Task brief = Keep the lines exact and the pictures out as you repeat the following listing.

Available data =
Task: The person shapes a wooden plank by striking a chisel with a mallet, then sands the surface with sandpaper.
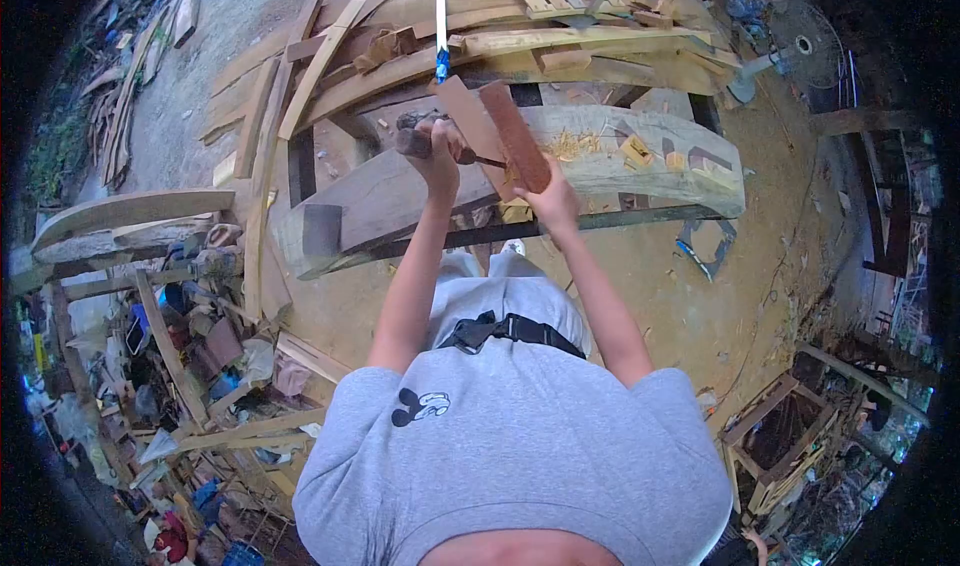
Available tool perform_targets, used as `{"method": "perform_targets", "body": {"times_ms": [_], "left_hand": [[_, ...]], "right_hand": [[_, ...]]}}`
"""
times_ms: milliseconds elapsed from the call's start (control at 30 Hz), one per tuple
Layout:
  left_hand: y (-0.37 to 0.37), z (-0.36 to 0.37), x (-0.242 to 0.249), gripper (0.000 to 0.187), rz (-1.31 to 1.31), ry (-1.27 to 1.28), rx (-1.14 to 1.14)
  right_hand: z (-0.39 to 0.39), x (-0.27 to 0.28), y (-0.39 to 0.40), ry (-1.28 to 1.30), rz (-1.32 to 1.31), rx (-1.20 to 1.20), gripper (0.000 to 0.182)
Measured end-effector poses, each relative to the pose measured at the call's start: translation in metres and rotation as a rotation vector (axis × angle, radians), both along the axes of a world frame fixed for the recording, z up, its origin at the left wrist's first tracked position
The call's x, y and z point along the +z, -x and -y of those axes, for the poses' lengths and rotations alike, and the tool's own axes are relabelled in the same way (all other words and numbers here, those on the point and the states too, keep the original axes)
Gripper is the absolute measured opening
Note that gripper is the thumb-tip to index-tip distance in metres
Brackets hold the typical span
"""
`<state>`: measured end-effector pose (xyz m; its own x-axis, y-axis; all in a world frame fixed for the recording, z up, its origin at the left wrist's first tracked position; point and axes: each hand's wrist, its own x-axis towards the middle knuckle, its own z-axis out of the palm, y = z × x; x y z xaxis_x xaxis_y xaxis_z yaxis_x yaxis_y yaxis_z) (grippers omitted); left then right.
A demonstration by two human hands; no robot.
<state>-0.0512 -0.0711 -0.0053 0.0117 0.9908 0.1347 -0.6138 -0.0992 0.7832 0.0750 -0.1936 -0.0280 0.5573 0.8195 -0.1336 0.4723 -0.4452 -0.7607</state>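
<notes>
You have a brown, littered floor (670, 306) below, turning to greyer ground (235, 16) at upper left, where loose scrap timber (125, 101) lies near greenery (42, 161). To your lower left stands a cluttered wooden rack (168, 341); at upper right, a fan (803, 45). Bright light shows at the lower right edge.

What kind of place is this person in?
It's probably a woodworking workshop. Long planks lie piled on the far side, wood shavings are scattered on a thick timber slab, and the right hand holds a reddish-brown wooden piece.
</notes>
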Motion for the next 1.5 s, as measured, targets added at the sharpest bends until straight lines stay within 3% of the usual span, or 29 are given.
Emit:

Answer section =
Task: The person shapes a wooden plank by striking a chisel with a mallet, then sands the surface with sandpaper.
Available tool perform_targets, used as `{"method": "perform_targets", "body": {"times_ms": [_], "left_hand": [[_, ...]], "right_hand": [[_, ...]]}}`
"""
times_ms: milliseconds elapsed from the call's start (control at 30 Hz), one per tuple
Layout:
  left_hand: y (-0.37 to 0.37), z (-0.36 to 0.37), x (-0.242 to 0.249), gripper (0.000 to 0.187), rz (-1.31 to 1.31), ry (-1.27 to 1.28), rx (-1.14 to 1.14)
  right_hand: z (-0.39 to 0.39), x (-0.27 to 0.28), y (-0.39 to 0.40), ry (-1.28 to 1.30), rz (-1.32 to 1.31), rx (-1.20 to 1.20), gripper (0.000 to 0.182)
Measured end-effector poses, each relative to the pose measured at the call's start: translation in metres and rotation as a rotation vector (axis × angle, radians), both along the axes of a world frame fixed for the recording, z up, its origin at the left wrist's first tracked position
The call's x, y and z point along the +z, -x and -y of those axes, for the poses' lengths and rotations alike, and the tool's own axes are relabelled in the same way (all other words and numbers here, those on the point and the states too, keep the original axes)
Gripper is the absolute measured opening
Note that gripper is the thumb-tip to index-tip distance in metres
Brackets hold the typical span
"""
`<state>`: measured end-effector pose (xyz m; its own x-axis, y-axis; all in a world frame fixed for the recording, z up, its origin at the left wrist's first tracked position; point and axes: each hand's wrist, its own x-axis towards the middle knuckle, its own z-axis out of the palm, y = z × x; x y z xaxis_x xaxis_y xaxis_z yaxis_x yaxis_y yaxis_z) (grippers omitted); left then right.
A demonstration by two human hands; no robot.
<state>-0.0512 -0.0711 -0.0053 0.0117 0.9908 0.1347 -0.6138 -0.0992 0.7832 0.0750 -0.1936 -0.0280 0.5573 0.8195 -0.1336 0.4723 -0.4452 -0.7607</state>
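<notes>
You have a brown, littered floor (670, 306) below, turning to greyer ground (235, 16) at upper left, where loose scrap timber (125, 101) lies near greenery (42, 161). To your lower left stands a cluttered wooden rack (168, 341); at upper right, a fan (803, 45). Bright light shows at the lower right edge.

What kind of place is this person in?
It's probably a woodworking workshop. Long planks lie piled on the far side, wood shavings are scattered on a thick timber slab, and the right hand holds a reddish-brown wooden piece.
</notes>
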Motion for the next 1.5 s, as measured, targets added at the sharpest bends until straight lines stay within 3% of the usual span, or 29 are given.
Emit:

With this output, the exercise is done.